WHAT IS REQUIRED >>
The answer must consist of every line in the records that contains the word "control".

INPUT DATA >>
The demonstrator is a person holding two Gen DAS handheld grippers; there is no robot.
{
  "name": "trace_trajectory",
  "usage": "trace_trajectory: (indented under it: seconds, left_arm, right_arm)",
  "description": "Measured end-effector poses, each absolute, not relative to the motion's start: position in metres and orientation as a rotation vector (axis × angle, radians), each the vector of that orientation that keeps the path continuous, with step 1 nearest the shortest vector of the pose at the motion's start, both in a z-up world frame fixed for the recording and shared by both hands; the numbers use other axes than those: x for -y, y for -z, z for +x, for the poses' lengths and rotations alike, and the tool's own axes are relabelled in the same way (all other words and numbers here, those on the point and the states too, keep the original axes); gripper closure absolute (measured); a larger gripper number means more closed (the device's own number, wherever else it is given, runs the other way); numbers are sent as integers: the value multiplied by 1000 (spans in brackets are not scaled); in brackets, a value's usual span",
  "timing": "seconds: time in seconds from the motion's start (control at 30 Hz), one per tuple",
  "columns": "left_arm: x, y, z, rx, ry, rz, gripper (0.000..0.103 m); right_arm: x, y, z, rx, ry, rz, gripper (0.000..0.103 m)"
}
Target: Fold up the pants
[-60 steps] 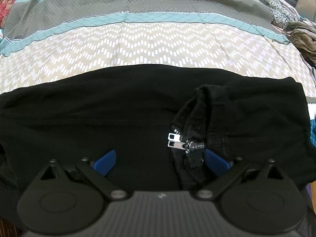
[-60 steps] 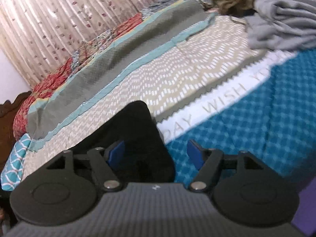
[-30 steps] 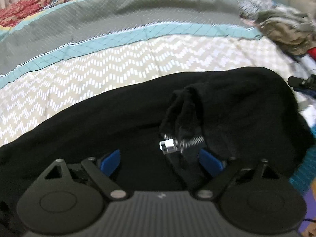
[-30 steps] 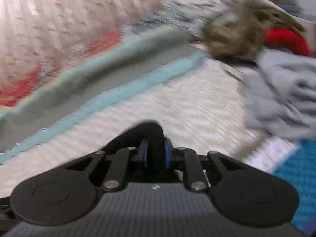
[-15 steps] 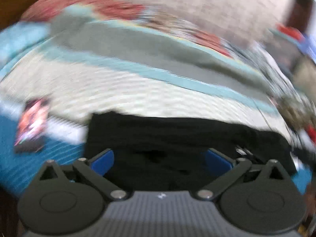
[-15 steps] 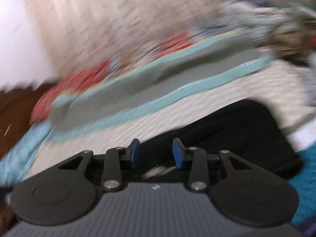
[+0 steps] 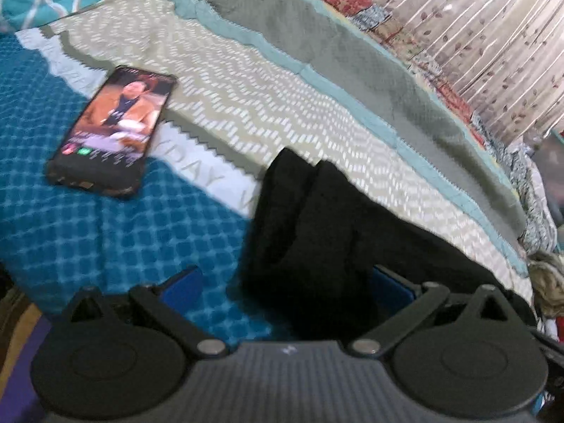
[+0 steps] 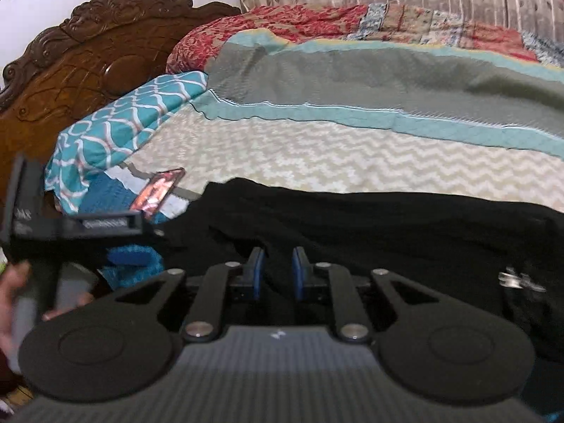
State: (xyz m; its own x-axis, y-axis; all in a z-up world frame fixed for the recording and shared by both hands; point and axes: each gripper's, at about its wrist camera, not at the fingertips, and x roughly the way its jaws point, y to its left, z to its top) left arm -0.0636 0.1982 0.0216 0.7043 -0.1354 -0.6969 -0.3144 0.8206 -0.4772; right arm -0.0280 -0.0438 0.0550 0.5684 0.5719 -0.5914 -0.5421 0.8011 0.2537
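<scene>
Black pants (image 8: 387, 225) lie lengthwise across the bed, their leg ends (image 7: 299, 211) in front of my left gripper. My left gripper (image 7: 285, 285) is wide open, its blue pads either side of the leg-end edge, low over the fabric. My right gripper (image 8: 276, 273) hovers over the pants with its pads narrowly apart and black fabric showing in the gap; whether it pinches any cloth I cannot tell. A metal zipper (image 8: 518, 280) shows at the right of the right wrist view. The left gripper's body (image 8: 70, 225) shows at the left there.
A phone (image 7: 112, 130) with a lit screen lies on the blue patterned bedspread (image 7: 105, 229) left of the leg ends; it also shows in the right wrist view (image 8: 157, 190). A carved wooden headboard (image 8: 88, 56) and teal pillow (image 8: 123, 120) stand far left. Crumpled clothes (image 7: 546, 282) lie far right.
My left gripper has swung from the zipper area to the leg ends. My right gripper, shut on the fabric a second ago, has opened slightly and moved over the middle of the pants.
</scene>
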Motion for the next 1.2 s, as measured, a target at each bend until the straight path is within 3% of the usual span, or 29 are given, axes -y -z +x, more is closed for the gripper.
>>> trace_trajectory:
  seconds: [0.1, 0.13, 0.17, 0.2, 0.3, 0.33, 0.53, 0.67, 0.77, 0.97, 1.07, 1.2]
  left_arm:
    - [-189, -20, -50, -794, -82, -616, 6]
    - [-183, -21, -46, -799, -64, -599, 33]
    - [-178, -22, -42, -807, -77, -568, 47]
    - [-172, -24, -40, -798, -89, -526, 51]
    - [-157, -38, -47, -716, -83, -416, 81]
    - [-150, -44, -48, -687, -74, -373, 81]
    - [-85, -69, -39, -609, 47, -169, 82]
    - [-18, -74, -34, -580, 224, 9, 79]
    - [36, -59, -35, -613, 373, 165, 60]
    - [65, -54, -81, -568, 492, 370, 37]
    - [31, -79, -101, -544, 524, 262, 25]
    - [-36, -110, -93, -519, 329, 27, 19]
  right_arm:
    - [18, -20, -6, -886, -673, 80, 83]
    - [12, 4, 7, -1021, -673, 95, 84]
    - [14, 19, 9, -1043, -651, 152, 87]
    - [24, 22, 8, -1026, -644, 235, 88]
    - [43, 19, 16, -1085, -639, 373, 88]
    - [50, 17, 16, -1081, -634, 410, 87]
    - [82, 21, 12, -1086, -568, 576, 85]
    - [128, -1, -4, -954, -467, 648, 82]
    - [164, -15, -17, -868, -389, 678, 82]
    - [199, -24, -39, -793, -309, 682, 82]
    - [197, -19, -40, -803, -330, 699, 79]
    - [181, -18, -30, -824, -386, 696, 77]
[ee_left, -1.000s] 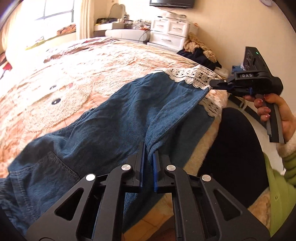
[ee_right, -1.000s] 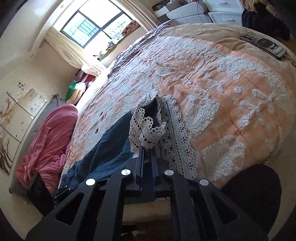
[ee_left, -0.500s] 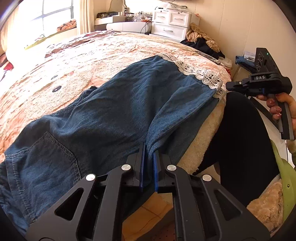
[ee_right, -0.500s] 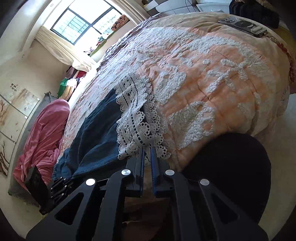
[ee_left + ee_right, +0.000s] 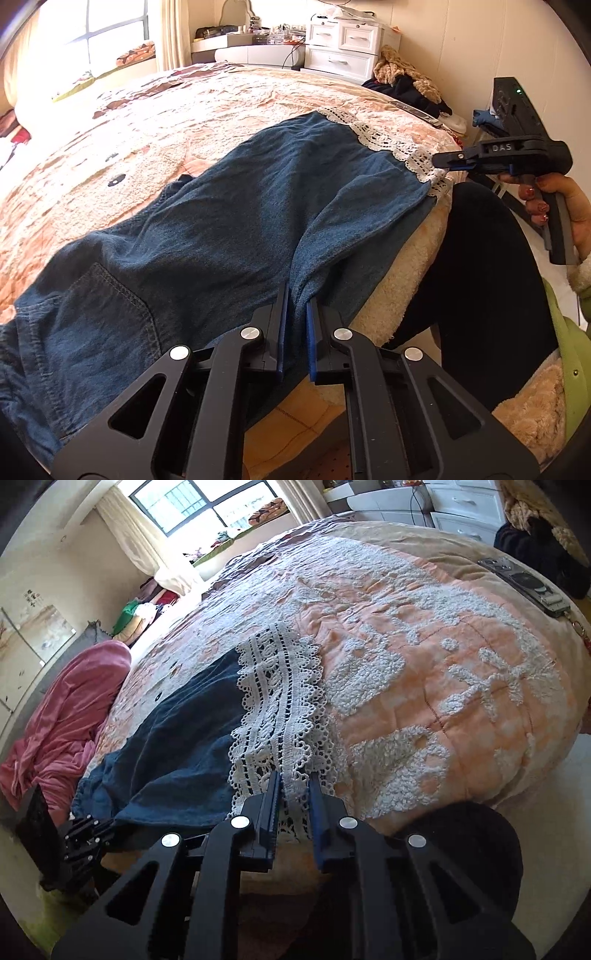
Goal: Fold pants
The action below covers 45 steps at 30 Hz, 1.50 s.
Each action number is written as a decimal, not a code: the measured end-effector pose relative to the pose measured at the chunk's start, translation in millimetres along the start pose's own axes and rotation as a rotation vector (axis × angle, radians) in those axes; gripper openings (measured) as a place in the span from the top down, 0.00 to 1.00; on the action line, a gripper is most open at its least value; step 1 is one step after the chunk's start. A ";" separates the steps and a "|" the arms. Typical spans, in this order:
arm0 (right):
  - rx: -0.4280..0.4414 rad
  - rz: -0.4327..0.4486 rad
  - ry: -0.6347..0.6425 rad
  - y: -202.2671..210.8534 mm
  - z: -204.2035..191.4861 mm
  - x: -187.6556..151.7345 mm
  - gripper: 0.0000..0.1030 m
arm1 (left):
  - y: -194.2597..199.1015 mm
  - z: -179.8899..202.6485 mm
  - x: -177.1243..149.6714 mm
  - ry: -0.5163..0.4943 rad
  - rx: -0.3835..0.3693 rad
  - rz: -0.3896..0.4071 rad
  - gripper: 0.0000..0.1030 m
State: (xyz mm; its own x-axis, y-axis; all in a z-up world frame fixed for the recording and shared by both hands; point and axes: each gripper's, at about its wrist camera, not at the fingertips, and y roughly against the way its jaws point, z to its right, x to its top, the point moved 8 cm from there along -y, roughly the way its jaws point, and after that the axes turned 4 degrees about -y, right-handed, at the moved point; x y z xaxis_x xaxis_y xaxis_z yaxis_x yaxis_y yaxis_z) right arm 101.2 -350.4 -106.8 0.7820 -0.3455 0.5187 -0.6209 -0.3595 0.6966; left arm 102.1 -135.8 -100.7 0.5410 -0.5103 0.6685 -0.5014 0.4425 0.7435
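**Mia:** Look at the left wrist view first. Where are the pants?

**Ben:** The blue pants (image 5: 229,221) lie on the bed (image 5: 110,147), spread across the middle of the frame. The waist end with the pocket is at the lower left. The lace hem (image 5: 384,142) is at the upper right. So the long way runs from lower left to upper right.

**Mia:** What is the left gripper (image 5: 295,306) doing?

**Ben:** It is at the bottom middle, with its jaws nearly together, pinching a ridge of blue cloth at the edge of the bed.

**Mia:** And at the right edge?

**Ben:** A hand (image 5: 554,206) holds the right gripper (image 5: 441,162), tip at the lace.

**Mia:** Now the right wrist view.

**Ben:** The right gripper (image 5: 293,786) sits at the bottom middle. Its jaws are opening, and the lace hem (image 5: 280,701) lies between them. The pants (image 5: 177,746) run off to the lower left.

**Mia:** How should this step go?

**Ben:** I think let the lace drop flat, with no bunching, and keep the left pinch tight so the cloth stays smooth.
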 end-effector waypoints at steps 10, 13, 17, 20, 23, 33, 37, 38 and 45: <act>-0.053 -0.053 0.029 -6.2 8.7 -15.1 0.84 | 3.0 10.4 -10.8 -0.056 0.016 -0.020 0.97; -0.063 -0.062 0.027 -7.6 11.7 -17.4 0.80 | 2.3 12.6 -12.2 -0.063 0.010 -0.021 0.97; -0.040 -0.034 -0.005 3.9 12.2 -14.1 0.71 | 2.1 13.0 -14.0 -0.051 0.003 -0.020 0.97; -0.053 0.023 0.007 16.2 9.1 -6.2 0.68 | 8.0 12.8 -14.6 -0.043 -0.003 -0.006 0.94; -0.044 0.070 0.061 23.9 -7.6 -0.5 0.67 | 9.7 15.3 -18.7 -0.027 -0.029 -0.007 0.88; -0.006 -0.124 0.197 -33.3 -50.7 -25.1 0.64 | 4.0 39.1 -30.3 -0.073 -0.055 -0.046 0.74; 0.006 -0.139 0.196 -37.0 -49.7 -33.1 0.58 | 19.9 36.5 -21.4 -0.049 -0.069 -0.009 0.66; 0.025 -0.128 0.198 -33.1 -52.1 -32.1 0.57 | 26.7 32.1 -16.4 -0.040 -0.068 0.010 0.64; 0.062 -0.011 0.176 -6.0 -53.1 0.4 0.53 | 50.2 -46.8 38.5 -0.014 0.135 0.027 0.47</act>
State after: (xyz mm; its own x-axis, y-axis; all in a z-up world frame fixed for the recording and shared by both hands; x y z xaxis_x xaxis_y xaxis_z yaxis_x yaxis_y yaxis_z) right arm 108.1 -302.4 -84.6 0.7828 -0.1862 0.5937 -0.6101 -0.4173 0.6736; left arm 129.4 -98.7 -36.9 0.5170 -0.5097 0.6876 -0.6027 0.3537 0.7153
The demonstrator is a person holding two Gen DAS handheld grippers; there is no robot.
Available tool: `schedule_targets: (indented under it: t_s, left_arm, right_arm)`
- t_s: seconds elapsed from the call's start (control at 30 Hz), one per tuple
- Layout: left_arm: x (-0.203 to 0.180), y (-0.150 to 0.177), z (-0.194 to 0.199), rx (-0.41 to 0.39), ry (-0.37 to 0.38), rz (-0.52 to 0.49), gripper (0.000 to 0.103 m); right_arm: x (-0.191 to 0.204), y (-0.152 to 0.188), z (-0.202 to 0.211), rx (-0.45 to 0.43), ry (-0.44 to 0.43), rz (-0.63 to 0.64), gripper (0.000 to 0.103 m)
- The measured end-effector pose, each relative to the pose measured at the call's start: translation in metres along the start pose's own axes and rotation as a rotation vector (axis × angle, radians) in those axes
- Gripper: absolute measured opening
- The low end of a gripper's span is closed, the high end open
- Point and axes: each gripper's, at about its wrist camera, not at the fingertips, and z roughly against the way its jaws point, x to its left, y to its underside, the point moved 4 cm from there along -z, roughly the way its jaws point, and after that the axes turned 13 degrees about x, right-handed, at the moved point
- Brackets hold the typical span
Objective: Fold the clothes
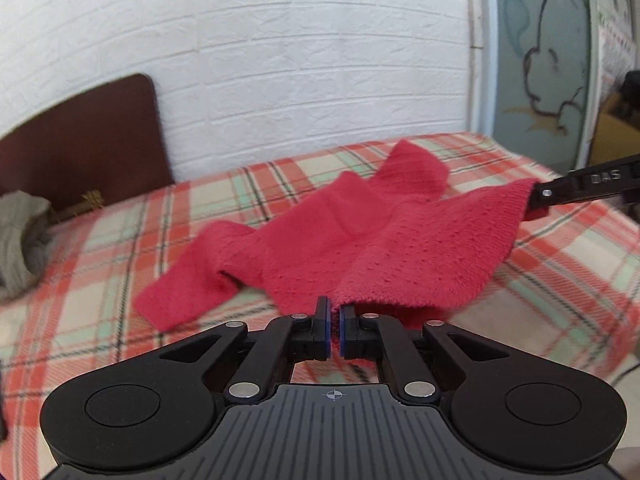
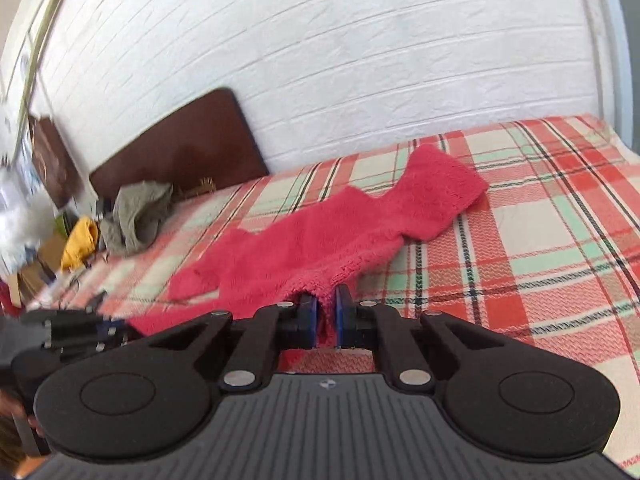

ANSWER >>
  "timing": "seconds: time in seconds from the motion's start (control at 30 Hz), one per tuple",
- t_s: seconds elapsed from the call's start (control at 30 Hz), one per tuple

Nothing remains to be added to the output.